CAROLINE W.CASEY – Making the Gods Work for You
“We know Neptune is at work (or play) in our lives, when we feel “at sea.” if we are relaxed, confusion and disorientation may be experienced as a sense of mystery, sent by Neptune to remind us that we are much larger than our current cirumstance or self-definition.”
DEBBI KEMPTON-SMITH – Secrets From a Stargazer’s Notebook
“Hang on to the idea that the sign and house of Neptune is where you’ll be happiest if you purify your life in some way. Clean up and enjoy the Jungian oceanic feelings.”
SUE TOMPKINS – Aspects in Astrology
Where Neptune is situated or what Neptune touches tends not to accept (possibly not even recognise) boundaries, it seems as if nothing will get in the way of the attainment of the wish, dream or desire.”
This post could not have been more perfectly timed.
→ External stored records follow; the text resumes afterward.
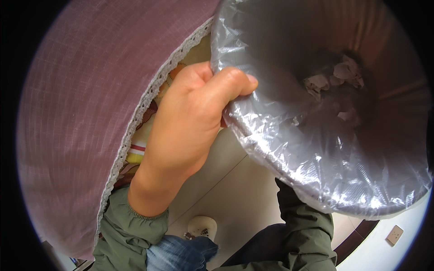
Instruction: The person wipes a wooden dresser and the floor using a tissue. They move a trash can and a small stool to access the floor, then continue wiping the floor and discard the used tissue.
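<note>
My left hand [184,125] holds the left rim of a round waste bin, its thumb over the edge and its fingers hidden behind it. A clear plastic liner [325,176] covers the rim and shines with wrinkles. The bin's mouth is tilted up towards me. Crumpled white tissues [347,73] lie deep inside, in shadow. My right hand is out of view; only its green sleeve [307,223] shows, running up behind the bin.
On the left is a surface under a pink tablecloth [84,118] with a white lace edge [135,118]. A patterned cloth [137,149] hangs below it. Underneath are the tiled floor [220,183] and a pale slipper [203,225]. A wall socket [394,235] is at the lower right.
</note>
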### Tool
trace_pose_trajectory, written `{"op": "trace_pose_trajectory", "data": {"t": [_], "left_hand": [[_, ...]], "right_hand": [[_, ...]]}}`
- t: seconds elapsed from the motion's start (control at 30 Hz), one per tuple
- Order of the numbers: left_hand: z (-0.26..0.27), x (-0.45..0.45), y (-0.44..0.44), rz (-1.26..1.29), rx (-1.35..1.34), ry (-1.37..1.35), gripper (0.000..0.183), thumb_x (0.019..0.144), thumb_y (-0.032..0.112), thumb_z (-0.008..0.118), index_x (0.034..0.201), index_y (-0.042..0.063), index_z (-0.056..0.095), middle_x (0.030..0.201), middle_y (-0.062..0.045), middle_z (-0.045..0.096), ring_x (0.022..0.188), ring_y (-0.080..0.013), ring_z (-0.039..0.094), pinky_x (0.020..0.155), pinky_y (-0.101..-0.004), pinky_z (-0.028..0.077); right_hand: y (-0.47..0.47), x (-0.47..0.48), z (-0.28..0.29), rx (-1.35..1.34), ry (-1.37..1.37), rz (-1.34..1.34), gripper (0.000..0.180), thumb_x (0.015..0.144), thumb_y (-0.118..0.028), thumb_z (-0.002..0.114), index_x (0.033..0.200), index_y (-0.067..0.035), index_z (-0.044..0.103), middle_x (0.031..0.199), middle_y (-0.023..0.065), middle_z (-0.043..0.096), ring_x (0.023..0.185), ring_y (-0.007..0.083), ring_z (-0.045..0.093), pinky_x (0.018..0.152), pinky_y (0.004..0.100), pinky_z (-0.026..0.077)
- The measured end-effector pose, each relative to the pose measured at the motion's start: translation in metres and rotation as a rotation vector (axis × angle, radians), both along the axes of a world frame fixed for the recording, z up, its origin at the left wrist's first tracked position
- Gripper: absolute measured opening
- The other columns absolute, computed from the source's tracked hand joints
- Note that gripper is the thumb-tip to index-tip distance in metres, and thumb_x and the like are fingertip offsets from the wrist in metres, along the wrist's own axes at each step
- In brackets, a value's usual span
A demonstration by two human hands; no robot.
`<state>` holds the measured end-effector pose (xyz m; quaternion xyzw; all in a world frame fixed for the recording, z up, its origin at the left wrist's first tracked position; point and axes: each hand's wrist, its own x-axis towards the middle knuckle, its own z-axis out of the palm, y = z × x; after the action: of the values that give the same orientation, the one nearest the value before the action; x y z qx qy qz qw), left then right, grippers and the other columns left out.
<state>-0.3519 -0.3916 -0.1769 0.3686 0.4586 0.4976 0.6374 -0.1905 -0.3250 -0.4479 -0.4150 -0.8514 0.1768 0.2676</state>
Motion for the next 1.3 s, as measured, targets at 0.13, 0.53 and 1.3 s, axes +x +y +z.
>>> {"op": "trace_pose_trajectory", "data": {"t": [0.13, 0.53, 1.3], "left_hand": [[0.004, -0.002, -0.006, 0.016, 0.009, 0.04, 0.015, 0.086, 0.009, 0.051, 0.086, -0.002, 0.06, 0.078, -0.006, 0.063, 0.068, -0.0118, 0.059, 0.065, -0.0247, 0.047], [0.041, 0.004, -0.03, 0.017, 0.049, 0.012, 0.017, 0.087, 0.008, 0.05, 0.088, -0.003, 0.063, 0.084, -0.007, 0.064, 0.078, -0.0129, 0.06, 0.074, -0.0256, 0.047], [0.025, 0.013, -0.023, 0.025, 0.022, 0.008, 0.014, 0.086, 0.011, 0.052, 0.083, 0.0, 0.061, 0.078, -0.002, 0.062, 0.067, -0.0078, 0.057, 0.066, -0.0239, 0.045]], "right_hand": [[-0.021, -0.058, 0.0, -0.001, 0.065, 0.144, 0.042, 0.084, -0.022, 0.052, 0.122, -0.005, 0.05, 0.126, 0.0141, 0.047, 0.116, 0.0307, 0.041, 0.096, 0.0422, 0.032], [-0.163, -0.153, -0.021, 0.05, -0.273, 0.854, 0.03, 0.085, -0.02, 0.055, 0.112, -0.009, 0.06, 0.111, 0.0137, 0.057, 0.098, 0.0292, 0.052, 0.082, 0.0397, 0.041], [-0.03, 0.125, 0.02, -0.139, 0.126, -0.017, 0.044, 0.091, -0.01, 0.031, 0.133, -0.003, 0.044, 0.136, 0.0124, 0.044, 0.129, 0.0249, 0.037, 0.107, 0.0341, 0.03]]}}
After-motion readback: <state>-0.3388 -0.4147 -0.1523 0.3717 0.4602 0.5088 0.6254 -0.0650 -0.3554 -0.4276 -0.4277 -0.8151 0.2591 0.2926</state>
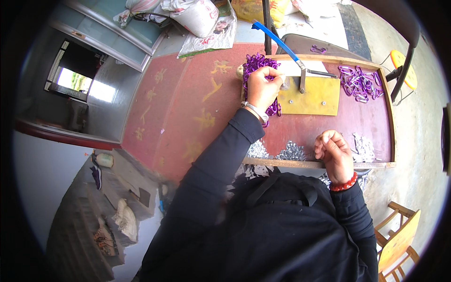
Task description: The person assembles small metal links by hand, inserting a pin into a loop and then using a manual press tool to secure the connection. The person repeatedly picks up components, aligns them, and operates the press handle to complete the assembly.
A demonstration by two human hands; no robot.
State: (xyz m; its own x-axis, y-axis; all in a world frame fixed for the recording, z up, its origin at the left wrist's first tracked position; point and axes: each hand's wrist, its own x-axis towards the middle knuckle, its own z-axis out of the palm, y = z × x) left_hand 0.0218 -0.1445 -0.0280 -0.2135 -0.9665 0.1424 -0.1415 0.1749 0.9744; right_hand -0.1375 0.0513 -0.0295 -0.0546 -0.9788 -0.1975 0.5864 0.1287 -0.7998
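Note:
My left hand (264,88), with a bracelet at the wrist, is over a heap of purple carabiner hooks (255,65) at the tray's left side. Its thumb and fingers meet near a yellow metal plate (310,97); whether they pinch a part is unclear. A lever with a blue handle (278,42) rises above the plate. My right hand (334,151), wearing red beads, is near the tray's front edge with thumb and forefinger together; anything between them is too small to tell. Beside it lie dark grey small metal parts (291,152) and light silver pieces (363,146). More silver parts (258,151) lie further left.
The wooden-rimmed tray (389,116) holds more purple carabiners (361,83) at right. A chair with a dark seat (327,47) stands behind it, with a carabiner on it. A wooden stool (400,243) is at lower right, an orange stool (403,68) at upper right. Steps (88,218) descend at left.

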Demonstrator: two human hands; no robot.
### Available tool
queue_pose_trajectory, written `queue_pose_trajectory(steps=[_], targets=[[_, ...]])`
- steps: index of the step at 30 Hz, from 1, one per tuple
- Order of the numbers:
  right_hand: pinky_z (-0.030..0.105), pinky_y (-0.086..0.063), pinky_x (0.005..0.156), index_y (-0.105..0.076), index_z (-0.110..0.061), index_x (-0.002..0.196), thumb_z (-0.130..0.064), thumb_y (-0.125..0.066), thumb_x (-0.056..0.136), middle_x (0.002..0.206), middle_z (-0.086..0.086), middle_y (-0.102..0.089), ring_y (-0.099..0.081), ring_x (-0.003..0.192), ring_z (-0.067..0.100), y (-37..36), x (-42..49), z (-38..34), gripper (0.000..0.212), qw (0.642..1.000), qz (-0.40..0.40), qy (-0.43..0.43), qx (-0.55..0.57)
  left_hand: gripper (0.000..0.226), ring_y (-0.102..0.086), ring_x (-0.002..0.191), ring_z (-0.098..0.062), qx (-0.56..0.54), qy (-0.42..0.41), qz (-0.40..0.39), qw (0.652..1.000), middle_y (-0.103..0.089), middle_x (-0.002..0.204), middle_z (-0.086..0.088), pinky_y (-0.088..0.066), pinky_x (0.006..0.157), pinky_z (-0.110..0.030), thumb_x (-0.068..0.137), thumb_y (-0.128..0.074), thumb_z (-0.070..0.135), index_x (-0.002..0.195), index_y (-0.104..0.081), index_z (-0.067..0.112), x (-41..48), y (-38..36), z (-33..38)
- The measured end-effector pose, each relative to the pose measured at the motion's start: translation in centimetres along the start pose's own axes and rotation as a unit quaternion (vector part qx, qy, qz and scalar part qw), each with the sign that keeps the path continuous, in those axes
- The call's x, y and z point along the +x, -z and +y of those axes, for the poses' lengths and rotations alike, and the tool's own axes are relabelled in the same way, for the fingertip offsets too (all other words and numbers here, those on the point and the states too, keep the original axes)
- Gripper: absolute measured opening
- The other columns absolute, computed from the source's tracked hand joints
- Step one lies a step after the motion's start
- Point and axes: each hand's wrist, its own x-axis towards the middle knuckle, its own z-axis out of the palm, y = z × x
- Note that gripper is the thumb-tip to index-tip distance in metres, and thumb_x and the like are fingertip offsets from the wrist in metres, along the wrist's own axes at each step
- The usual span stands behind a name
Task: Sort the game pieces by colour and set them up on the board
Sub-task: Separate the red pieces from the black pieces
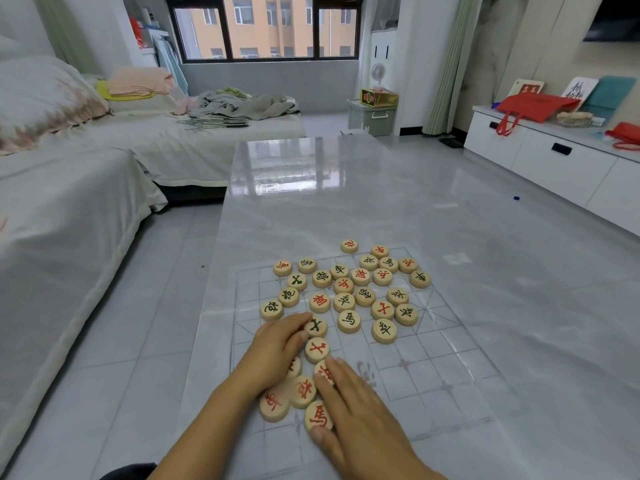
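Glossy table (311,188); hands among pieces (349,296).

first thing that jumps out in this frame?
The scatter of round wooden game pieces with red and dark characters, mixed together on the clear board at the near end of the glossy grey table. Next, the two bare hands low in the frame: the left hand fingers a dark-marked piece, and the right hand lies flat over a cluster of red-marked pieces.
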Motion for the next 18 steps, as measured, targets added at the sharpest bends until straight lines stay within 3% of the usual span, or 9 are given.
queue_pose_trajectory(steps=[3, 5, 7, 9, 12, 15, 17, 18], targets=[[0.023, -0.010, 0.113, -0.017, -0.034, 0.144, -0.074, 0.001, 0.072, 0.149, -0.025, 0.002, 0.004, 0.136, -0.007, 1.2, 0.6, 1.0, 0.084, 0.993, 0.040, 0.054, 0.099, 0.052, -0.030, 0.135, -0.005, 0.005, -0.003, 0.018, 1.000, -0.036, 0.147, 0.010, -0.024, 0.109, -0.024, 0.091, -0.040, 0.048, 0.139, -0.037, 0.029, -1.2, 0.4, 1.0], [0.021, -0.002, 0.113, -0.014, -0.038, 0.144, -0.077, 0.004, 0.071, 0.150, -0.026, 0.001, 0.005, 0.136, -0.007, 1.9, 1.3, 2.7, 0.085, 0.988, 0.070, 0.035, 0.135, 0.077, -0.017, 0.138, 0.000, 0.080, -0.033, 0.002, 0.996, -0.024, 0.149, 0.018, -0.014, 0.113, -0.026, 0.074, -0.025, 0.073, 0.140, -0.033, 0.035, -2.5, 0.3, 2.6], [0.020, -0.002, 0.112, -0.017, -0.033, 0.144, -0.066, -0.005, 0.084, 0.153, -0.018, -0.007, -0.001, 0.138, -0.003, 2.8, 2.6, 4.9, 0.070, 0.984, 0.130, -0.012, 0.121, 0.093, 0.002, 0.141, 0.002, 0.171, -0.062, -0.052, 0.982, -0.004, 0.150, 0.025, 0.001, 0.117, -0.031, 0.064, -0.010, 0.086, 0.143, -0.024, 0.039, -3.9, -0.7, 4.0], [0.021, -0.003, 0.111, -0.025, -0.028, 0.144, -0.055, -0.014, 0.085, 0.154, -0.011, -0.013, -0.007, 0.141, 0.005, 3.5, 3.9, 6.8, 0.066, 0.979, 0.183, -0.042, 0.085, 0.096, 0.020, 0.138, 0.002, 0.219, -0.072, -0.095, 0.969, 0.014, 0.143, 0.029, 0.014, 0.116, -0.038, 0.059, 0.000, 0.082, 0.145, -0.014, 0.042, -4.9, -1.9, 5.0], [0.024, -0.004, 0.110, -0.031, -0.026, 0.142, -0.053, -0.014, 0.084, 0.154, -0.005, -0.016, -0.012, 0.142, 0.013, 3.4, 4.9, 8.5, 0.066, 0.984, 0.173, -0.047, 0.016, 0.094, 0.026, 0.138, -0.002, 0.250, -0.073, -0.097, 0.961, 0.018, 0.142, 0.029, 0.019, 0.114, -0.042, 0.061, 0.004, 0.081, 0.145, -0.013, 0.042, -5.2, -3.1, 4.6], [0.026, -0.016, 0.112, -0.043, -0.023, 0.136, -0.052, -0.008, 0.090, 0.146, 0.000, -0.038, -0.036, 0.135, 0.016, 2.4, 4.1, 9.0, 0.064, 0.984, 0.164, -0.052, -0.043, 0.086, 0.014, 0.141, -0.002, 0.266, -0.082, -0.071, 0.958, 0.007, 0.147, 0.027, 0.017, 0.112, -0.036, 0.068, 0.003, 0.078, 0.142, -0.024, 0.043, -5.0, -3.0, 3.9], [0.025, -0.025, 0.109, -0.056, -0.019, 0.125, -0.045, -0.004, 0.096, 0.132, 0.002, -0.055, -0.053, 0.121, 0.017, 2.4, 3.0, 9.5, 0.065, 0.983, 0.153, -0.076, -0.071, 0.067, -0.027, 0.139, -0.006, 0.291, -0.065, -0.104, 0.949, -0.030, 0.147, 0.022, -0.005, 0.111, -0.036, 0.083, -0.007, 0.074, 0.128, -0.046, 0.044, -5.1, -2.5, 3.8], [0.027, -0.024, 0.105, -0.060, -0.016, 0.121, -0.042, -0.003, 0.097, 0.127, 0.003, -0.059, -0.057, 0.116, 0.018, 2.7, 2.4, 9.8, 0.066, 0.982, 0.146, -0.094, -0.075, 0.060, -0.044, 0.130, -0.007, 0.296, -0.049, -0.128, 0.945, -0.047, 0.137, 0.021, -0.017, 0.106, -0.036, 0.087, -0.011, 0.071, 0.120, -0.053, 0.044, -5.2, -2.3, 3.5]])
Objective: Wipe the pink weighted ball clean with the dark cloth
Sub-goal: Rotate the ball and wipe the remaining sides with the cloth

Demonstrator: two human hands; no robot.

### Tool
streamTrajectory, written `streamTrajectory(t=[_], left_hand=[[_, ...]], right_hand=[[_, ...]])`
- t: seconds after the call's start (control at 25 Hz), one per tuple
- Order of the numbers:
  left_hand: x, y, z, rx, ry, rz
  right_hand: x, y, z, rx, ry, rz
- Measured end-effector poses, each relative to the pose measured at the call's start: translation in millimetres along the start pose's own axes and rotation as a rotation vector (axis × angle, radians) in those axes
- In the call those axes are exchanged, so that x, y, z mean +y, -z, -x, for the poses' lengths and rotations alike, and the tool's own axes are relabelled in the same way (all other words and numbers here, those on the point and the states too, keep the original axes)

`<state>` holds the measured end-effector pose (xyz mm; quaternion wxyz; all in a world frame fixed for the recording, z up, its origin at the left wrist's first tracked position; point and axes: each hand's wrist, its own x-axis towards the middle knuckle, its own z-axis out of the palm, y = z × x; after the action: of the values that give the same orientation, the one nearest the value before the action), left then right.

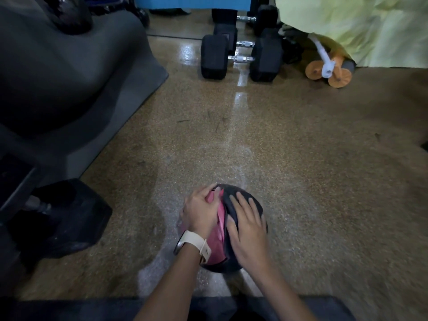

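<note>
The pink weighted ball (216, 244) rests on the speckled floor, low in the middle of the head view. A dark cloth (238, 202) lies draped over its top and right side, so only a pink strip shows between my hands. My left hand (200, 213), with a cream watch on the wrist, grips the ball's left side. My right hand (249, 230) lies flat with fingers spread, pressing the cloth onto the ball.
Black dumbbells (240, 57) stand at the far middle. An orange wheeled roller (328, 72) sits beside a yellow-green cover (361, 26) at far right. A grey mat (69, 72) and a large black dumbbell (67, 214) fill the left. A dark mat edge (69, 309) runs along the bottom.
</note>
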<state>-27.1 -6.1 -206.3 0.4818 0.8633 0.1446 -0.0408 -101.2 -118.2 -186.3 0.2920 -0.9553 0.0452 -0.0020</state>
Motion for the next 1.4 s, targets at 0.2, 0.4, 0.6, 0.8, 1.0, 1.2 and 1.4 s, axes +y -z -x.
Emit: streamTrajectory(t=[0.2,0.4,0.6,0.8,1.0,1.2,1.4], left_hand=[[3,-1,1,-0.004,-0.005,-0.031],[3,1,-9,-0.028,0.041,0.034],[4,-4,-2,-0.005,-0.023,0.007],[10,1,-2,0.033,-0.013,0.004],[5,0,4,0.042,-0.005,0.012],[10,-2,7,0.057,0.021,0.011],[4,-5,4,0.063,-0.033,0.017]], right_hand=[[-3,5,-84,-0.148,-0.144,-0.052],[-10,-13,2,0.044,-0.036,0.097],[-1,-3,-51,-0.048,-0.165,0.000],[-13,-7,-52,0.052,-0.210,0.007],[-11,-9,-30,0.076,-0.114,0.058],[-10,-2,-68,0.006,-0.285,0.005],[4,-7,-2,0.073,-0.051,0.045]])
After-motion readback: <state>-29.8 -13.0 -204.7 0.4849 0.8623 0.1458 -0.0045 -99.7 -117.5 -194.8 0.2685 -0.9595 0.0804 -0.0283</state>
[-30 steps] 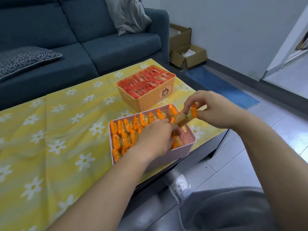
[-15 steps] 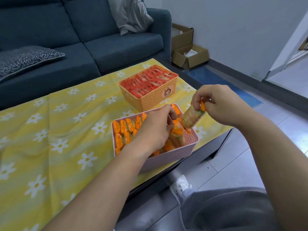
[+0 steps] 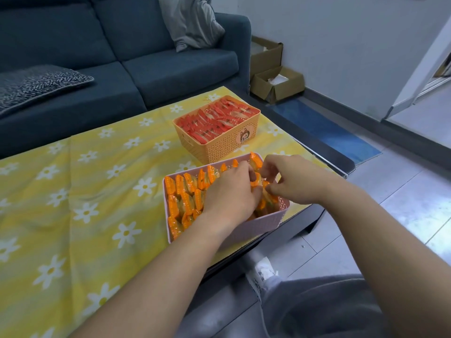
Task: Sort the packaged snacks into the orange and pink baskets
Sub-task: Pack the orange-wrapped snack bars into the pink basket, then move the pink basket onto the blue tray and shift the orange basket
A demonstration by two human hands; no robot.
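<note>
1. Low table (image 3: 327, 158) under a yellow daisy tablecloth (image 3: 97, 191); two baskets at the right end, close together but not touching.
2. Pink basket (image 3: 244, 230) at the near right corner, packed with rows of upright orange-wrapped snacks (image 3: 185, 191).
3. Orange basket (image 3: 219, 145) just behind it, full of red-wrapped snacks (image 3: 214, 120) lying slanted; cartoon sticker on its near right wall.
4. Left hand (image 3: 229, 193) palm down inside the pink basket, fingers curled down among the packets. Cannot tell whether gripping one.
5. Right hand (image 3: 292, 179) over the pink basket's right end, thumb and forefinger pinching the orange end of a single snack packet (image 3: 264, 185) low among the others. Remaining fingers loosely bent and spread above.
6. Fingertips of both hands nearly meeting over the same spot.
7. Behind the table: dark blue sofa (image 3: 170, 69) with a grey pillow (image 3: 190, 20) and a speckled cushion (image 3: 36, 86).
8. Right of the sofa: open cardboard boxes (image 3: 275, 81) on the floor by the wall, blue mat (image 3: 329, 132) in front of them.
</note>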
I’m 42, I left my entire life two and a half years ago to live in New Orleans and redefine myself. I’ve never been this lost, delirious, betwixt and between the veils, some days just lingering in the present moment for long stretches of time, and other days prolifically writing, dancing an devouring the creative atmosphere that I live in. In August I stopped earning an income. I was working a part-time job that was bleeding me. My 14 year old career as a massage therapist seems to be on hold at the moment. I’m a Taurus with moon and Venus in 12th house Pisces and Neptune in 8th house Sagitarius. Like Dorothy, I feel lost but I’m meeting such wonderful people along the way that it feels as though there is a divine purpose to all of it. I’m counting on it, and even though I often feel lost at sea, I know that this too shall pass. THANK YOU for writing this column.
Poseidon is laughing! That’s how it feels. The minute we narrow it down, the bubbles come up and perhaps we should just take a big bubble bath during this transit. I’ve been in the middle of it for 2 years and may have nothing to show for it when it’s over in January – but I’m gonna try a bit more before I take off to India and live in a hut. Oh, wait, I already did that. Damn! Skewered by the trident again! I like your friend’s idea of drinking and listening to music for 2 years. Now there’s an idea ;-). I myself feel overwhelmed and swamped, like you describe, and I am completely powerless over everything.
Dear Jessica, I wish you the very best with your sleeping and dreaming! When this transit is over, Neptune is gonna have to answer for something. Let us know what you find out.
You are a very lovely writer. Your prose style, and I guess content, set me at ease. I felt as if you were saying, “Namaste” to me.
New Orleans? Once I dreamed of living there. My relocated ascendant would be on my Neptune there. But then I learned that the destruction of Kathrina happened, because New Orleans is like many other coastal cities below sea level. That made my dream die. Now I’d rather try to avoid coastal cities.
Obviously it isn’t possible to put a comment here right below another comment. A disadvantage for any discussion…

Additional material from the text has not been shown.